特に中川に用事があるという訳ではないので、診察中の中川に挨拶だけして帰ろうとしたら話があるので待っていてくれ、と言う。
仕方がないので午前の外来が終わるまで待っていると、診察を終えた中川がコーヒーをおごるからと喫茶店へ誘われた。
どうやら他人に聞かれたくない話らしい。
「なあ、悪いけど、今週末またパーティーがあるんだ。
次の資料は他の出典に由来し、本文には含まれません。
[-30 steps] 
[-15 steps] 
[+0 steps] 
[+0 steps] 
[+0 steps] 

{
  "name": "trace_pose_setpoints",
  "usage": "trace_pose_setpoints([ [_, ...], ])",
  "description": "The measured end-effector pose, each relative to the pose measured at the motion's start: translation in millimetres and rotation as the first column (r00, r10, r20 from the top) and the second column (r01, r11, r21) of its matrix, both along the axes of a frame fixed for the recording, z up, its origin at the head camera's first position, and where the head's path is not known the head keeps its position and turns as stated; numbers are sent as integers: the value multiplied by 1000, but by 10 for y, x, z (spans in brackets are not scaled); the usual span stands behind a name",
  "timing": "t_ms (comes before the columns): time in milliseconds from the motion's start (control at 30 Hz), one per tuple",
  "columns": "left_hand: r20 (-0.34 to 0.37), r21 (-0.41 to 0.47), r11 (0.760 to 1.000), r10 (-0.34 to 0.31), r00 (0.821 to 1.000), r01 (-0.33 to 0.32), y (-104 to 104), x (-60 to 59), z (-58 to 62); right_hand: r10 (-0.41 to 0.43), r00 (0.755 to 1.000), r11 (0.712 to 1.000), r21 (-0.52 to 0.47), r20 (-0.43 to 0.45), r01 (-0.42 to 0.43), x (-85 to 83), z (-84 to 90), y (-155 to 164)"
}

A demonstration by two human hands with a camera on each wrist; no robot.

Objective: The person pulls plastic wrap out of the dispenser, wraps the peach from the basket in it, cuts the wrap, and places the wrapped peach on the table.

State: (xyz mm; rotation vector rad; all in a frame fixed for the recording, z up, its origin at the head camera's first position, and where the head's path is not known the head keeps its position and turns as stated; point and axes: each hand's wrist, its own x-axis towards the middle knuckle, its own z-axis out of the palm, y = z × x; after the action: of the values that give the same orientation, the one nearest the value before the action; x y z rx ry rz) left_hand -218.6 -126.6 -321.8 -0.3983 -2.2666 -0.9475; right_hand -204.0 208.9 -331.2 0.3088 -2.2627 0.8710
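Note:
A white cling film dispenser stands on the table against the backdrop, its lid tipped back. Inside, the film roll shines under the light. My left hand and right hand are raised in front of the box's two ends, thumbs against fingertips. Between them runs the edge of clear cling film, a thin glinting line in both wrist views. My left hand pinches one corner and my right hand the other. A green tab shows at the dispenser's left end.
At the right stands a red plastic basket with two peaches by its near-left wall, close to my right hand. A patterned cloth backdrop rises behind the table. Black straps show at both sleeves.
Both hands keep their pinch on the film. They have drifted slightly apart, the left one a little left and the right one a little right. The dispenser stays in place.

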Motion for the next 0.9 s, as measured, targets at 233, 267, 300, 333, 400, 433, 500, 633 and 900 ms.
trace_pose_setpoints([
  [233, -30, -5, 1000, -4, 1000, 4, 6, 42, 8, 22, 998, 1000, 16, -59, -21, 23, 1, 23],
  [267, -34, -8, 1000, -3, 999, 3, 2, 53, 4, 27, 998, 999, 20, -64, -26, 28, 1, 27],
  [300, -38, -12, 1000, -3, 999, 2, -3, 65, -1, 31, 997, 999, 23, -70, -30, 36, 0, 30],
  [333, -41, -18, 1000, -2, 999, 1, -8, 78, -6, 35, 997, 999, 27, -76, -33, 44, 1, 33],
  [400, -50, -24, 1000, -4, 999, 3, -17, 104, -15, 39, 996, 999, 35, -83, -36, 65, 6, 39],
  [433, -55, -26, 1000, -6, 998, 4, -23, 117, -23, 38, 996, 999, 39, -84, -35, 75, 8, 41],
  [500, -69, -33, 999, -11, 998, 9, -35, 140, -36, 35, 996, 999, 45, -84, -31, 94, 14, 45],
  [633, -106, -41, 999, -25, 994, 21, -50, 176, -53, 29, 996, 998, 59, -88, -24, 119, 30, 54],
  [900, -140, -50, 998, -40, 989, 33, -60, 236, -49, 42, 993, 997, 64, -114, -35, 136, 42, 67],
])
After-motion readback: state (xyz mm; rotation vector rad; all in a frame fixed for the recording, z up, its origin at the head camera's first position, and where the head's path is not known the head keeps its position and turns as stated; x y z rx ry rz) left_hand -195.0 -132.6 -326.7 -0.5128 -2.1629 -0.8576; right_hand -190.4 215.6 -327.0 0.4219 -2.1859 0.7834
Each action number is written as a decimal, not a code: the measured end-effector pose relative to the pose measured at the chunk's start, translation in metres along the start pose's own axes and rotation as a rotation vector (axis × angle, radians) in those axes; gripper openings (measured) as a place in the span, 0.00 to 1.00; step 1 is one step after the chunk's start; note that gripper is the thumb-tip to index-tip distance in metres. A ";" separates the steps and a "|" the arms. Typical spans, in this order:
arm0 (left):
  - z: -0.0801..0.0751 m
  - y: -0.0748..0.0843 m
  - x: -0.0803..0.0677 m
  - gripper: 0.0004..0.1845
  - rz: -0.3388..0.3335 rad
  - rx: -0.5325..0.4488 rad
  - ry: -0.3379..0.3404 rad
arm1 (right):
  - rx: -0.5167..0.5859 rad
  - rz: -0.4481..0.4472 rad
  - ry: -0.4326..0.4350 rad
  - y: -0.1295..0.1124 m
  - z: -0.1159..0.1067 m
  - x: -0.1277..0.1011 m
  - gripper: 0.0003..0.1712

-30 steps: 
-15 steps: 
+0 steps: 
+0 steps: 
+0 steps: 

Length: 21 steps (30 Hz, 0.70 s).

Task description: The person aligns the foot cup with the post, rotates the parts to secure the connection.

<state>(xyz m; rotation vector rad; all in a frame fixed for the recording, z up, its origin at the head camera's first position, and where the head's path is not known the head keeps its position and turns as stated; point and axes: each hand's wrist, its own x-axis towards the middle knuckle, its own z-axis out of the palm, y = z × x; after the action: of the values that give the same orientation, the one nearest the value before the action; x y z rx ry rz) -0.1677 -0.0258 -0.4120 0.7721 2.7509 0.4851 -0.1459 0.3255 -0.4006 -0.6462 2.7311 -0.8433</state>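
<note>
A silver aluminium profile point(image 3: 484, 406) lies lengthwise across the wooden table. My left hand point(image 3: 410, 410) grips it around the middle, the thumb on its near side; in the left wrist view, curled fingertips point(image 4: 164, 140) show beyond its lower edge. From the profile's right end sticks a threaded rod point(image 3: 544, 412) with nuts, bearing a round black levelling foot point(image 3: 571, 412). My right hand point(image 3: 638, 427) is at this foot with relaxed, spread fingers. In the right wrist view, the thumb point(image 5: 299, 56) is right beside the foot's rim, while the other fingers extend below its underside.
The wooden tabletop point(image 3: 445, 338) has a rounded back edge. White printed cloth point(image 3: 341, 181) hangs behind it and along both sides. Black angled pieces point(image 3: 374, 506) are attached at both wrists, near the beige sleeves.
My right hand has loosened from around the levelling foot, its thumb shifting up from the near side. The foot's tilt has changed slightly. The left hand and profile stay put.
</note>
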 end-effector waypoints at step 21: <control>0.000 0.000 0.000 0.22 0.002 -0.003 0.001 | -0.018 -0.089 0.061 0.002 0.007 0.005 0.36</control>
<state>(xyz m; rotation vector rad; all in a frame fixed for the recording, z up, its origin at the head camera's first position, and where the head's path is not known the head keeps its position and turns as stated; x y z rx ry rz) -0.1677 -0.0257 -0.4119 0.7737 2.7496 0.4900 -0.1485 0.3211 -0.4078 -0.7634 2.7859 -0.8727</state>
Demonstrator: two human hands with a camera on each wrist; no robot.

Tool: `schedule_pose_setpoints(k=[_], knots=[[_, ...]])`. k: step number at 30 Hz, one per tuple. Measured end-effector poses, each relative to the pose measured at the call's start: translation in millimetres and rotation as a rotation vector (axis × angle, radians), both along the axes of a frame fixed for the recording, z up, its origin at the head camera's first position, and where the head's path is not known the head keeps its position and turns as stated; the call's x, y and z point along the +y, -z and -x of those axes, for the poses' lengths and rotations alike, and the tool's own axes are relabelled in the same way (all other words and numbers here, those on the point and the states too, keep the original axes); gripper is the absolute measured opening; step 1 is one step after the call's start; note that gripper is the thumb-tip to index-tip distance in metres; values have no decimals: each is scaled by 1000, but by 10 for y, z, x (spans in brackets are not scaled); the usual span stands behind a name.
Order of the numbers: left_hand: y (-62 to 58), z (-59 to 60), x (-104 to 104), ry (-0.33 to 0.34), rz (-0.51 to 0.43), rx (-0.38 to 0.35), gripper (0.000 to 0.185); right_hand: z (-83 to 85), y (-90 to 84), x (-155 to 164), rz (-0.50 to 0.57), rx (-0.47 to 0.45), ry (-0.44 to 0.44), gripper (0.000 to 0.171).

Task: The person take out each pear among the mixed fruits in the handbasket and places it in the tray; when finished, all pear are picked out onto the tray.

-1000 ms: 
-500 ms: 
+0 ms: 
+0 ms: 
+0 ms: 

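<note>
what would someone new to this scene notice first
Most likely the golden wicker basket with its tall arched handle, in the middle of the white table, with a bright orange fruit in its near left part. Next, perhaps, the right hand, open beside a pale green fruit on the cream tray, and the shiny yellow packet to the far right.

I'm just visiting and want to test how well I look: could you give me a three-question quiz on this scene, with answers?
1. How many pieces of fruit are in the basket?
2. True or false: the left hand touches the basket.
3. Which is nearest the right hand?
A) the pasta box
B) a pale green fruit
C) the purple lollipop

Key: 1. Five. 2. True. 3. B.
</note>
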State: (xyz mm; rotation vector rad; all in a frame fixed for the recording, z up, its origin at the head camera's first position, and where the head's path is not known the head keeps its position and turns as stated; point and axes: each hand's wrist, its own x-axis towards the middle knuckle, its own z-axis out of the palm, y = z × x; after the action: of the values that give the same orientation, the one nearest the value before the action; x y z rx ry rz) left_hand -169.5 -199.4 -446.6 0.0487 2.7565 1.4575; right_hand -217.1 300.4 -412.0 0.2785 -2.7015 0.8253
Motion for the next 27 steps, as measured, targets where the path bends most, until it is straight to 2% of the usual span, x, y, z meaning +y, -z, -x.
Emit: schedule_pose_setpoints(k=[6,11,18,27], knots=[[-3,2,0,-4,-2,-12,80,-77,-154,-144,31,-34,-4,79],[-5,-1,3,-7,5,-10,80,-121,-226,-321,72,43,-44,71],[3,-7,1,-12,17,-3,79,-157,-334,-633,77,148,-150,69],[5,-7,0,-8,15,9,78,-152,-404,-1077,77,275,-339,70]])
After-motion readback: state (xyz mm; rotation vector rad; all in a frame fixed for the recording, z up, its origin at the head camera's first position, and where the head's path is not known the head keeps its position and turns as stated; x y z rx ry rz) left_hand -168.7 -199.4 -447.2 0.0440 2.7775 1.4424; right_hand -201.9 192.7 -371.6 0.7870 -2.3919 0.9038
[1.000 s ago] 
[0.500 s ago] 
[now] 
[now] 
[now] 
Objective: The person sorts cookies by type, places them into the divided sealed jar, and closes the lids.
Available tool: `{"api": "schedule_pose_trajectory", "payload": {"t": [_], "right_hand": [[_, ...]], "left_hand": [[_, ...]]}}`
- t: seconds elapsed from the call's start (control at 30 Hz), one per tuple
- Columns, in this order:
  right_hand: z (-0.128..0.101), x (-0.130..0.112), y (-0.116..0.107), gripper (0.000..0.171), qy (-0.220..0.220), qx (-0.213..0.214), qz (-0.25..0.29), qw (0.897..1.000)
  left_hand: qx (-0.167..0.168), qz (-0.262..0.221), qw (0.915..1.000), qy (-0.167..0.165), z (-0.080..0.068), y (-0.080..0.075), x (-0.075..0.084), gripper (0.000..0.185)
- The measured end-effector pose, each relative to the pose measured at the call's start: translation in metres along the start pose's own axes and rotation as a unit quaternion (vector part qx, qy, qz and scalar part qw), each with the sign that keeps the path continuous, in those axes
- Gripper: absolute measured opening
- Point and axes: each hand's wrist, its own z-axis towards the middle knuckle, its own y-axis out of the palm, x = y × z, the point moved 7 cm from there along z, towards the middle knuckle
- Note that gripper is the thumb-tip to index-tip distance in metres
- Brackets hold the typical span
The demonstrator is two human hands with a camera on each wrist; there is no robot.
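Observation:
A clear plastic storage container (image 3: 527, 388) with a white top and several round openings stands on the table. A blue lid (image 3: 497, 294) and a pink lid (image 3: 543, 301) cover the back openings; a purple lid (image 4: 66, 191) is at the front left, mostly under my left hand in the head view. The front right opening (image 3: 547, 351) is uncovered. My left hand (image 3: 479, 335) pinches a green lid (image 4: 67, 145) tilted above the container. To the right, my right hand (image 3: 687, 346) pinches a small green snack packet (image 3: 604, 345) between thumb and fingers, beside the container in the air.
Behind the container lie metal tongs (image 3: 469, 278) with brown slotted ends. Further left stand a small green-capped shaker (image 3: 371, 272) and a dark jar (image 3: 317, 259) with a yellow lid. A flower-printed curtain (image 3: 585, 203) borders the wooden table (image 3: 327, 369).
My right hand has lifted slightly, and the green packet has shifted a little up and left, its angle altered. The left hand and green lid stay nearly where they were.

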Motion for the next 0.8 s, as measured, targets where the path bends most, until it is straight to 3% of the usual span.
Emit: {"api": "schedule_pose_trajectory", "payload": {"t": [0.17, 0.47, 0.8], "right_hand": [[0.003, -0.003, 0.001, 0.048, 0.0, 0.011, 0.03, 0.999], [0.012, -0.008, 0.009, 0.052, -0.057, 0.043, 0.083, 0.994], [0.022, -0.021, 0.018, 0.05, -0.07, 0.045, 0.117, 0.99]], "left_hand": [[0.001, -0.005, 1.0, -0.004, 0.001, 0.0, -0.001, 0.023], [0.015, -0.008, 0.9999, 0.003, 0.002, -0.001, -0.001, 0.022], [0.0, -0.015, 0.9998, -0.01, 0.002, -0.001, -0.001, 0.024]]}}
また人数が足りないんだけど、お前行ってくれないか」
「またですか?」
中川の頼みなので出来ることなら引き受けたいのだが、その日の榊原は気が進まなかった。
「俺……それは無理です」
「なんでだよ。なんか用事でもあるのか」
適当に嘘の用事を言って断ろうかとも思ったが、それだとまた別の日に誘われるかもしれない。
なにより、榊原は誰かに嘘をつく、ということに嫌気がさしていた。
自分を偽りたくないという強い気持ちが、中川の頼みを断る、という今までにない行動をとらせていた。
「俺……やっぱり嘘つくの苦手なんです。前回参加した時に嘘をついた相手に心苦しい思いをしたから」
「んな深刻に考えることないじゃん。どうせその時限りなんだしさ」
「違う。人との出会いってその時限りになるかどうかわからないじゃないか。だから、最初から誰かに嘘なんてつきたくないんだ」
「なんだよ、お前ひょっとして前のパーティーで好きになった女でもいたのか?」
中川は訝しそうに榊原を嘲笑した。
「そうじゃないけど、とにかく他の頼みならともかく、パーティーは勘弁して下さい」
榊原は強い語調で言うと、伝票を掴んで立ち上がろうとした。
「おい、待てよ。お前、俺から注文なくなったら困るんだろう?」
中川はニヤっと笑い、榊原にはどうせ逆らえないだろうというような表情を浮かべている。
以前の榊原ならここで諦めて言うことを聞いただろう。だけど今回は違った。
俺はもうこれ以上自分の気持ちに嘘はつきたくないんだ。正直に生きようと、決めた。
それでうまくいかない人間関係や仕事になど未練はない。
「俺、今まで中川の頼みなら何でも聞いてきた。でも、もう出来ない。嘘や利害だけの人間関係にはうんざりしたんだ。注文なら断ってくれてもいい」
榊原は中川の目をしっかりと見て、自分の言いたいことを言い、喫茶店を後にした。
中川は『そうかよ』とふて腐れたように言っただけで、榊原を追いかけてくる様子はない。
言い過ぎたかな……とも思った。
中川にそれほど悪意がないのはわかっている。
同級生だと思えば聞いてやれないほどの頼み事でもない。
だけど何かと引き換えに注文を得る、というのが嫌だった。
結局身体をはっていることに違いはない。
やっぱり俺はこの仕事には向いてない、近い内に辞めようと思った。
けして後ろ向きな気持ちでそう思ったのではなく、もっとやりがいのある仕事を他に見つけたいと思っていた。